La situation s’est aggravée avec l’effondrement de la plateforme FTX, ternissant la réputation du secteur crypto. Toutefois, il convient de rappeler que tous les secteurs ont été confrontés à des affaires de fraude. Ces effets négatifs devraient donc rester temporaires. Le secteur crypto devra regagner la confiance, mais cela ne signifie pas qu’un Doom Loop irréversible soit inévitable.
L’histoire montre que les marchés financiers possèdent des mécanismes d’auto-correction et d’adaptation. Si des périodes de volatilité et de crises de confiance surviennent, la croissance à long terme du secteur crypto restera portée par l’innovation technologique et la demande du marché.
Les dernières années ont vu croître les préoccupations concernant divers Doom Loops—qu’il s’agisse du dollar, du contexte économique et politique, ou de chocs comme la chute de FTX. Ces inquiétudes mettent en lumière la complexité et l’interdépendance du système financier mondial, ainsi que la vulnérabilité intrinsèque des marchés.
Malgré les défis persistants, l’activité économique n’a pas sombré comme certains le redoutaient. Au contraire, les performances durant la pandémie ont dépassé de nombreuses attentes. Le marché du travail demeure dynamique et les opportunités d’emploi subsistent. Plus encore, Bitcoin continue d’opérer dans le monde entier, assumant pleinement son rôle d’actif numérique décentralisé.
Cela montre que, malgré des risques réels de Doom Loop, les systèmes économiques disposent aussi d'une capacité de résilience et d’adaptation. Les institutions financières traditionnelles comme le secteur crypto évoluent en permanence pour répondre à de nouveaux enjeux. L’avenir dépendra de la capacité des acteurs majeurs à rompre les cycles négatifs et à instaurer un ordre économique plus stable et durable.

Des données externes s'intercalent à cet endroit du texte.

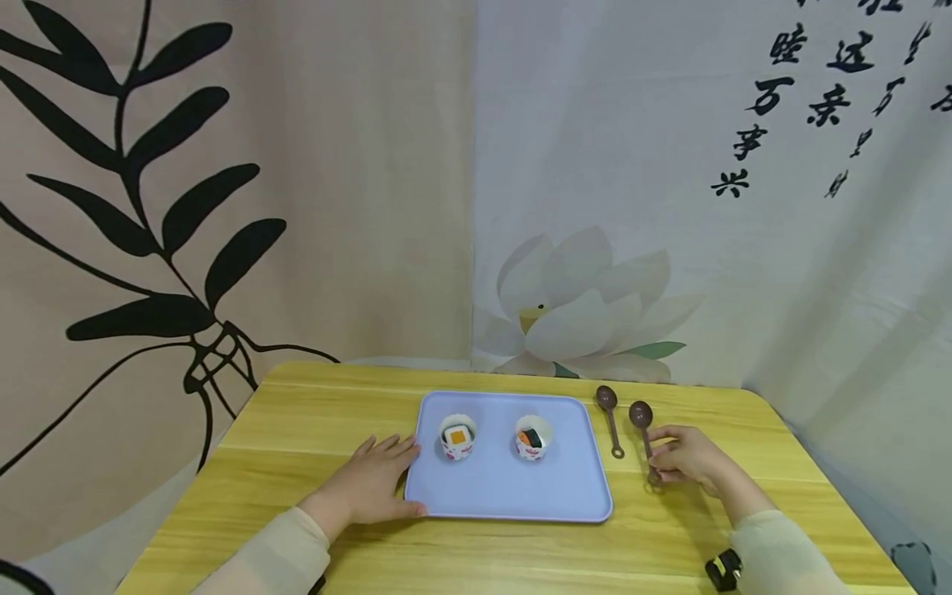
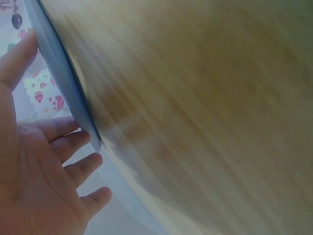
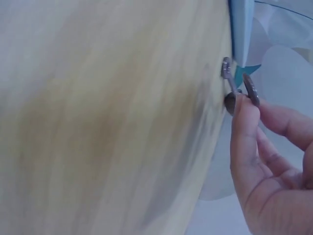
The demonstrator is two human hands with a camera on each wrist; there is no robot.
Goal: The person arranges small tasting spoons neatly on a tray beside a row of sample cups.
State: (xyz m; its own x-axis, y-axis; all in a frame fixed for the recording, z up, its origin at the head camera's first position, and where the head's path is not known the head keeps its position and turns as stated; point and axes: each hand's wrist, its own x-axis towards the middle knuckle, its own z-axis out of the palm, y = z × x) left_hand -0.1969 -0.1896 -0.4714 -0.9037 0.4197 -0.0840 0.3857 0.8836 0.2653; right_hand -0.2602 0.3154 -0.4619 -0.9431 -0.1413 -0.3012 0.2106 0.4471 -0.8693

Le Doom Loop désigne des cycles récurrents de forte volatilité sur le marché crypto. Ses principales caractéristiques sont : chutes brutales des prix, recul des volumes d’échange, ventes paniques, effondrement de la confiance, puis reprises cycliques après avoir atteint un plancher. Ces cycles reflètent un sentiment de marché irrationnel et des fluctuations extrêmes de la liquidité.
Dans la science-fiction, le Doom Loop apparaît souvent sous la forme de cycles de catastrophe, de destruction et de renaissance. Parmi les exemples classiques : le cycle viral dans « 28 Days Later », les boucles temporelles dans « Back to 30 Days Ago », les cycles dimensionnels dans « Interstellar » et les mondes simulés dans « The Matrix ». Ces récits explorent la reconstruction de la civilisation et la lutte contre le destin après une apocalypse.
Le Doom Loop implique la répétition des mêmes événements ou cycles, tandis que le voyage dans le temps concerne le déplacement à travers le temps, et les univers parallèles renvoient à des réalités multiples indépendantes. Les liens diffèrent : selon l’interprétation des mondes multiples, le voyage dans le temps pourrait générer des branches parallèles pour éviter les paradoxes, alors que le Doom Loop se concentre sur la répétition des événements.
À ce jour, il n’existe pas de fondement scientifique unifié pour la théorie du Doom Loop en physique ou en philosophie. Les hypothèses concurrentes incluent la mort thermique, la théorie de l’univers cyclique et le « big crunch », mais aucune n’a été universellement adoptée. Ces concepts restent spéculatifs et requièrent des recherches scientifiques supplémentaires.
Rompre le Doom Loop suppose des connaissances approfondies et une analyse continue. En étudiant les cycles de marché, en affinant ses stratégies et en diversifiant les risques, l’investisseur peut progressivement s’extraire des cycles de panique. L’amélioration constante et la prise de décision rationnelle sont essentielles pour sortir de cette spirale.